* [TASK GOAL]: Lines with "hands": pull these out of the listing below.
-------- SOURCE DATA --------
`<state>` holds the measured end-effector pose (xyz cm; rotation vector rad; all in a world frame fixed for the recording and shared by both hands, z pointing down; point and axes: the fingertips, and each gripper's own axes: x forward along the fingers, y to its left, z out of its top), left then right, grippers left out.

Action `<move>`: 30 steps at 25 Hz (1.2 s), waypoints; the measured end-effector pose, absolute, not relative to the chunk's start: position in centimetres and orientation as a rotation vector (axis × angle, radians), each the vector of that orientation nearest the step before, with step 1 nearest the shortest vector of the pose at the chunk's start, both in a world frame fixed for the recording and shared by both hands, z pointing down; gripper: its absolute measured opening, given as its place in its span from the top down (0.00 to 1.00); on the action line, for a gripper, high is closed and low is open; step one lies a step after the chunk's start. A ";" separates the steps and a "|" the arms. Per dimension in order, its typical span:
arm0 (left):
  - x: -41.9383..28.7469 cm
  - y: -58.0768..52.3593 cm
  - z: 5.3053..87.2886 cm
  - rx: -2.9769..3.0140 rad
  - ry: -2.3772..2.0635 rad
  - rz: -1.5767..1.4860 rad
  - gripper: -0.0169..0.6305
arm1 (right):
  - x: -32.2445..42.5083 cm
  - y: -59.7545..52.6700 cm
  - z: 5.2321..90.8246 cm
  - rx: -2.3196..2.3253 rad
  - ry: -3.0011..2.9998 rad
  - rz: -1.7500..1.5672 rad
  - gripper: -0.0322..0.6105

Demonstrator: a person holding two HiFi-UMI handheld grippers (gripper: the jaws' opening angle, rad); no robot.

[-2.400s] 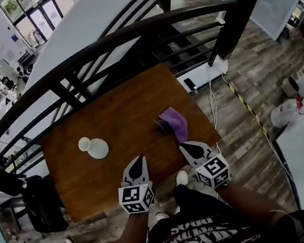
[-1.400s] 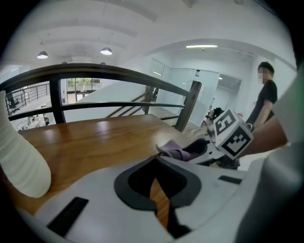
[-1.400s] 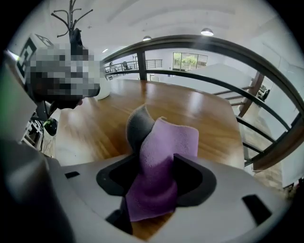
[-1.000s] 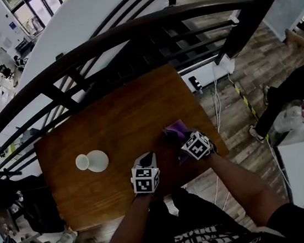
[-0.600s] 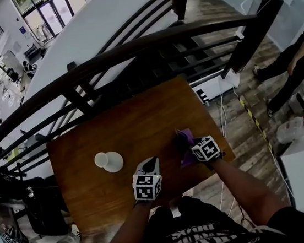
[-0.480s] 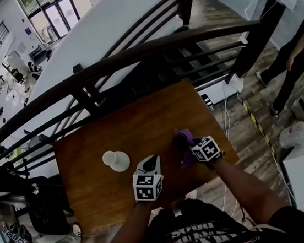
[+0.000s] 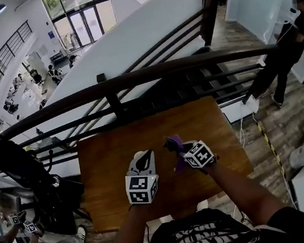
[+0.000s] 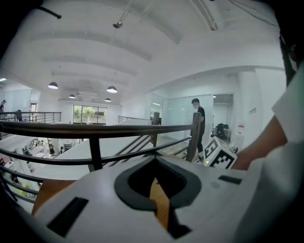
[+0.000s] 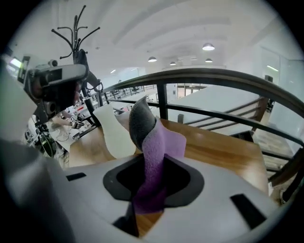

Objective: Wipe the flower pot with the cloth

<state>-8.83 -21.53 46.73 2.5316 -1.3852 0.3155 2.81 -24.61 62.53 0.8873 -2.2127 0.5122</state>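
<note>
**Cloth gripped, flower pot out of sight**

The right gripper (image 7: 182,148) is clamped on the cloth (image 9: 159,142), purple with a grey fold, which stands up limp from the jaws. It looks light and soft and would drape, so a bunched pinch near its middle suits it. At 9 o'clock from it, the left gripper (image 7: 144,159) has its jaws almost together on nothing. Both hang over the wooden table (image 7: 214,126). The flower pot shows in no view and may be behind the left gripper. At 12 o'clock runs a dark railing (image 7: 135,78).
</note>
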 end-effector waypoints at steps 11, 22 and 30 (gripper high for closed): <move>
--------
* [SOLUTION]:
`<state>` holds the measured end-effector pose (xyz cm; rotation vector rad; all in a world frame fixed for the recording and shared by both hands, z pointing down; point and axes: the fingertips, and each gripper's own axes: x forward along the fingers, y to its left, z out of its top), left then right, grippers left out.
Action `<move>`: 30 steps at 25 Hz (1.2 s), waypoints; the measured end-effector pose, absolute, not relative to the chunk's start: position in centimetres and orientation as a rotation vector (axis × angle, radians), each the vector of that orientation nearest the step before, with step 1 nearest the shortest vector of the pose at the chunk's start, both in a world frame fixed for the recording and shared by both hands, z pointing down; gripper: its absolute measured opening, given as its place in its span from the top down (0.00 to 1.00); on the action line, for a gripper, high is closed and low is open; step one lies a step after the chunk's start. A ";" separates the steps and a "|" the arms. Per dimension in order, its typical span:

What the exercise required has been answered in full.